UNASSIGNED: Circ_0001602 contributed to AML cell development at least partially through modulating the miR-192-5p/ZBTB20 axis, which provided new insights for AML treatment.
摘要:
■急性髓系白血病(AML)是一种预后不良、发病机制复杂的恶性血癌。最近,环状RNA(circularRNAs,circRNAs)在AML恶性进展中的关键作用已得到证实.本研究旨在探讨circ_0001602在AML发生发展中的作用机制。
■进行定量实时聚合酶链反应(qRT-PCR)检测circ_0001602,CCND3,microRNA-192-5p(miR-192-5p)的表达,和锌指和含BTB结构域的蛋白20(ZBTB20)mRNA。实施RNaseR测定和放线菌素D测定以确定circ_0001602的特征。进行细胞计数试剂盒-8(CCK-8)测定以评估细胞增殖。流式细胞术用于评估细胞周期分布和细胞凋亡。双荧光素酶报告基因测定和RIP测定用于确认miR-192-5p与circ_0001602或ZBTB20之间的相互作用。
■Circ_0001602和ZBTB20上调,miR-192-5p水平在AML组织和细胞中降低。circ_0001602的耗尽抑制AML细胞的细胞增殖并诱导细胞周期停滞和凋亡。功能上,circ_0001602被鉴定为miR-192-5p的海绵,miR-192-5p沉默恢复了circ_0001602敲低对AML细胞进展的抑制作用。此外,ZBTB20是miR-192-5p的靶标,和ZBTB20过表达中和miR-192-5p介导的对AML细胞恶性表型的抑制作用。此外,circ_0001602可以海绵化miR-192-5p正向调节ZBTB20的表达。

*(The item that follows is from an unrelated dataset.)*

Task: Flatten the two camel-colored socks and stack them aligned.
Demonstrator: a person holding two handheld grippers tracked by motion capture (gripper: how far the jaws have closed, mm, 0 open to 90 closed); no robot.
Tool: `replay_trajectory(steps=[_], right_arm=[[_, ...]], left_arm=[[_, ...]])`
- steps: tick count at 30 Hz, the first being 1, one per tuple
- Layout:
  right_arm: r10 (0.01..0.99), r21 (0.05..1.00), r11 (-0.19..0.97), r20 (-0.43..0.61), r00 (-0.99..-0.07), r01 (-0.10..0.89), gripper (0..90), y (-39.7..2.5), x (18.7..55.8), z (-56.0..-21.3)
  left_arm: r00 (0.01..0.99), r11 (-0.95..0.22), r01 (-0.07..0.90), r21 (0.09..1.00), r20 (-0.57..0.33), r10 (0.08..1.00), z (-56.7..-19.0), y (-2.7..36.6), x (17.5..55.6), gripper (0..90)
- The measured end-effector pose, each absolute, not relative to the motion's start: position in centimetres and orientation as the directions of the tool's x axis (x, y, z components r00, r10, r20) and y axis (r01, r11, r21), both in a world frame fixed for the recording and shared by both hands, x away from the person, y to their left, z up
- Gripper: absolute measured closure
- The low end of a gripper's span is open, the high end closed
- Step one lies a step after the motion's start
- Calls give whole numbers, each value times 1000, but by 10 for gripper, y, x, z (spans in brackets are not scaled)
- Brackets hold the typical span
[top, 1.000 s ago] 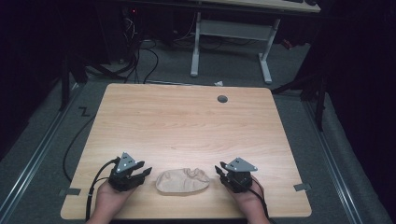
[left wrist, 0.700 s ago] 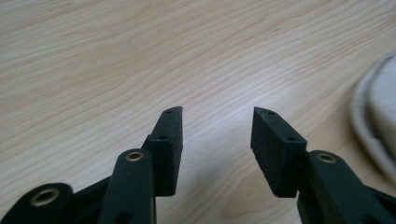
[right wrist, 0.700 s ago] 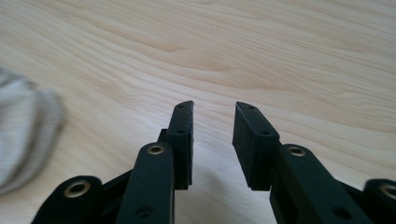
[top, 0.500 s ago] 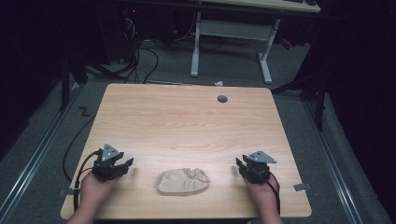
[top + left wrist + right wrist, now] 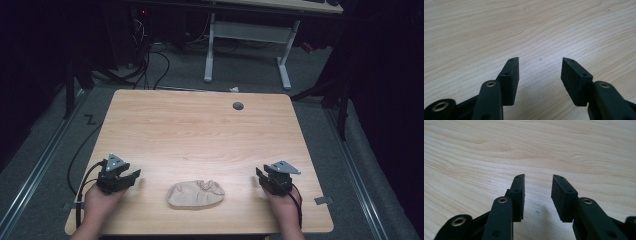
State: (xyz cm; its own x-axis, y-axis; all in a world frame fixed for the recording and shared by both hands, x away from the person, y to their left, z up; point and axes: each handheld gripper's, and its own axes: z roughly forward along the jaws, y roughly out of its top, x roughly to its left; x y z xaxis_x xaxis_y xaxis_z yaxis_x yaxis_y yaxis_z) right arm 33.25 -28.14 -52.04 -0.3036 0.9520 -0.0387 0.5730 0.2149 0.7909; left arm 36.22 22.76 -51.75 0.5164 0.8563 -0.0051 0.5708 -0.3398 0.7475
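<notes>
A crumpled beige cloth [image 5: 195,194] is seen near the desk's [image 5: 200,130] front edge, midway between the grippers, with nothing obstructing it. The left gripper [image 5: 131,176] and right gripper [image 5: 260,175] are held open and empty, and have been drawn further apart from the cloth than before.

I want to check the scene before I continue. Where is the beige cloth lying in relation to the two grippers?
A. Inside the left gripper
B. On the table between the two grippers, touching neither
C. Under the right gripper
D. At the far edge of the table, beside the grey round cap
B: in the high view the beige cloth lies on the table apart from the left gripper and the right gripper, and both have open, empty jaws.
</notes>
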Motion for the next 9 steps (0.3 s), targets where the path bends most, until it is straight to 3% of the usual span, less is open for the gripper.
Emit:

■Circ_0001602至少部分通过调节miR-192-5p/ZBTB20轴促进AML细胞发育,这为AML治疗提供了新的见解。
■进行定量实时聚合酶链反应(qRT-PCR)检测circ_0001602,CCND3,microRNA-192-5p(miR-192-5p)的表达,和锌指和含BTB结构域的蛋白20(ZBTB20)mRNA。实施RNaseR测定和放线菌素D测定以确定circ_0001602的特征。进行细胞计数试剂盒-8(CCK-8)测定以评估细胞增殖。流式细胞术用于评估细胞周期分布和细胞凋亡。双荧光素酶报告基因测定和RIP测定用于确认miR-192-5p与circ_0001602或ZBTB20之间的相互作用。
■Circ_0001602和ZBTB20上调,miR-192-5p水平在AML组织和细胞中降低。circ_0001602的耗尽抑制AML细胞的细胞增殖并诱导细胞周期停滞和凋亡。功能上,circ_0001602被鉴定为miR-192-5p的海绵,miR-192-5p沉默恢复了circ_0001602敲低对AML细胞进展的抑制作用。此外,ZBTB20是miR-192-5p的靶标,和ZBTB20过表达中和miR-192-5p介导的对AML细胞恶性表型的抑制作用。此外,circ_0001602可以海绵化miR-192-5p正向调节ZBTB20的表达。
■Circ_0001602至少部分通过调节miR-192-5p/ZBTB20轴促进AML细胞发育,这为AML治疗提供了新的见解。